• _TASK_: A faithful transcript of all the lines below, with no pictures, is the goal here.

• _DATA BLOCK_:
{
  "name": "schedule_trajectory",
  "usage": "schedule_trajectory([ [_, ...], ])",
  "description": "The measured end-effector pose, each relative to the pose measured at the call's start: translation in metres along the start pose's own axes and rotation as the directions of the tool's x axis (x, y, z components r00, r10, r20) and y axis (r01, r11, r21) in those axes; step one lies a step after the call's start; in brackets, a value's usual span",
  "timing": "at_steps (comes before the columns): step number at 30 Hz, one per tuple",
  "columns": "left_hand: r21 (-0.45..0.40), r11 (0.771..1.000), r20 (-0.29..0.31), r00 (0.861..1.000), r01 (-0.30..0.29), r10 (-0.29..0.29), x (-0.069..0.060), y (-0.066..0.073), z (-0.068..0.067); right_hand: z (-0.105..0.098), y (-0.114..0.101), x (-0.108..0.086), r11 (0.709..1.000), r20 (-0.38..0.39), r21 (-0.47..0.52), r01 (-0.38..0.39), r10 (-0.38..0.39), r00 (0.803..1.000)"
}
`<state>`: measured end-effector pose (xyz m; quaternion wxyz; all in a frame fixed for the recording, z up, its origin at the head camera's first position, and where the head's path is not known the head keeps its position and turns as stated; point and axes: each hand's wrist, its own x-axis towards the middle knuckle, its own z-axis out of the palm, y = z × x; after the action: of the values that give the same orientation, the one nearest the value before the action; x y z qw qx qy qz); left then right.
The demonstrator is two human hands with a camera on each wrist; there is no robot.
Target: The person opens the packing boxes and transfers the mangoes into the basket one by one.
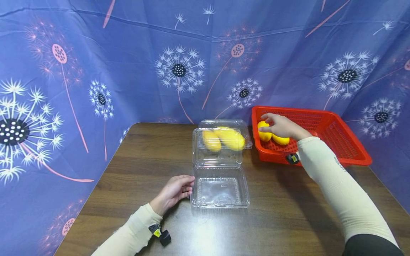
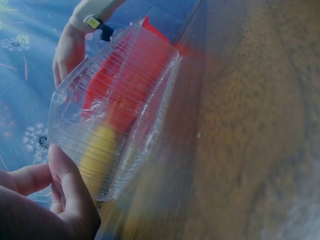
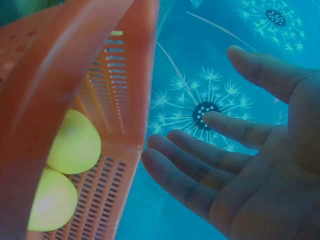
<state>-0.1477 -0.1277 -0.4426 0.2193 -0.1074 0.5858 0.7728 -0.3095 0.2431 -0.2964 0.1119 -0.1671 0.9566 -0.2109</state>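
A clear plastic clamshell container [image 1: 219, 192] lies open on the table with its lid tilted back. My left hand [image 1: 174, 190] pinches the container's left rim between thumb and fingers; the left wrist view shows this grip close up. Above the left end of a red plastic basket [image 1: 320, 156] hovers my right hand [image 1: 282, 126], its fingers spread and holding nothing. Below it, two yellow fruits [image 1: 281, 140] sit in the basket, partly covered by the hand in the head view. Their rounded ends [image 3: 75, 142] show in the right wrist view.
Behind the raised lid stands a second clear container [image 1: 248, 140] with two yellow mangoes [image 1: 235, 138] in it, seen through the plastic. The brown wooden table [image 1: 137, 153] ends at a blue curtain [image 1: 134, 71] with dandelion prints. The basket's wall rises close to the second container.
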Motion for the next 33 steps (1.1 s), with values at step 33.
schedule_trajectory([
  [33,-0.001,1.0,0.002,1.0,-0.005,0.005,0.0,0.0,0.001,0.024,-0.021,-0.047,0.988,-0.041,0.082,0.131,-0.128,0.991],
])
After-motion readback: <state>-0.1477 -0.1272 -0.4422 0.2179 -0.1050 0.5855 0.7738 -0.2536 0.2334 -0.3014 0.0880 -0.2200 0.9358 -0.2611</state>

• _RESULT OF THE TASK_:
{
  "name": "schedule_trajectory",
  "usage": "schedule_trajectory([ [_, ...], ])",
  "description": "The measured end-effector pose, each relative to the pose measured at the call's start: translation in metres along the start pose's own axes and rotation as the directions of the tool's x axis (x, y, z components r00, r10, r20) and y axis (r01, r11, r21) in those axes; step one lies a step after the call's start; in brackets, a value's usual span",
  "timing": "at_steps (comes before the columns): step number at 30 Hz, one per tuple",
  "columns": "left_hand: r21 (-0.45..0.40), r11 (0.771..1.000), r20 (-0.29..0.31), r00 (0.861..1.000), r01 (-0.30..0.29), r10 (-0.29..0.29), x (-0.069..0.060), y (-0.066..0.073), z (-0.068..0.067); right_hand: z (-0.105..0.098), y (-0.114..0.101), x (-0.108..0.086), r11 (0.709..1.000), r20 (-0.38..0.39), r21 (-0.47..0.52), r01 (-0.38..0.39), r10 (-0.38..0.39), r00 (0.803..1.000)"
}
`<state>`: measured end-effector pose (xyz m; quaternion wxyz; all in a frame fixed for the recording, z up, its origin at the head camera's first position, and where the head's path is not known the head keeps its position and turns as stated; point and axes: each hand's wrist, its own x-axis towards the middle knuckle, its own z-axis out of the palm, y = z × x; after the action: of the values that give the same orientation, the one nearest the value before the action; x y z qw qx qy qz); left then right.
The demonstrator is two human hands with a camera on each wrist; there is no robot.
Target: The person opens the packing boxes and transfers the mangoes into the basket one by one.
<state>-0.1477 -0.1277 -0.4426 0.2193 -0.1074 0.5858 0.7728 -0.3095 0.2431 -0.2964 0.1119 -0.1671 0.9566 -0.2109</state>
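A clear plastic clamshell container [image 1: 219, 192] lies open on the table with its lid tilted back. My left hand [image 1: 174, 190] pinches the container's left rim between thumb and fingers; the left wrist view shows this grip close up. Above the left end of a red plastic basket [image 1: 320, 156] hovers my right hand [image 1: 282, 126], its fingers spread and holding nothing. Below it, two yellow fruits [image 1: 281, 140] sit in the basket, partly covered by the hand in the head view. Their rounded ends [image 3: 75, 142] show in the right wrist view.
Behind the raised lid stands a second clear container [image 1: 248, 140] with two yellow mangoes [image 1: 235, 138] in it, seen through the plastic. The brown wooden table [image 1: 137, 153] ends at a blue curtain [image 1: 134, 71] with dandelion prints. The basket's wall rises close to the second container.
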Motion for the next 33 steps (1.1 s), with values at step 33.
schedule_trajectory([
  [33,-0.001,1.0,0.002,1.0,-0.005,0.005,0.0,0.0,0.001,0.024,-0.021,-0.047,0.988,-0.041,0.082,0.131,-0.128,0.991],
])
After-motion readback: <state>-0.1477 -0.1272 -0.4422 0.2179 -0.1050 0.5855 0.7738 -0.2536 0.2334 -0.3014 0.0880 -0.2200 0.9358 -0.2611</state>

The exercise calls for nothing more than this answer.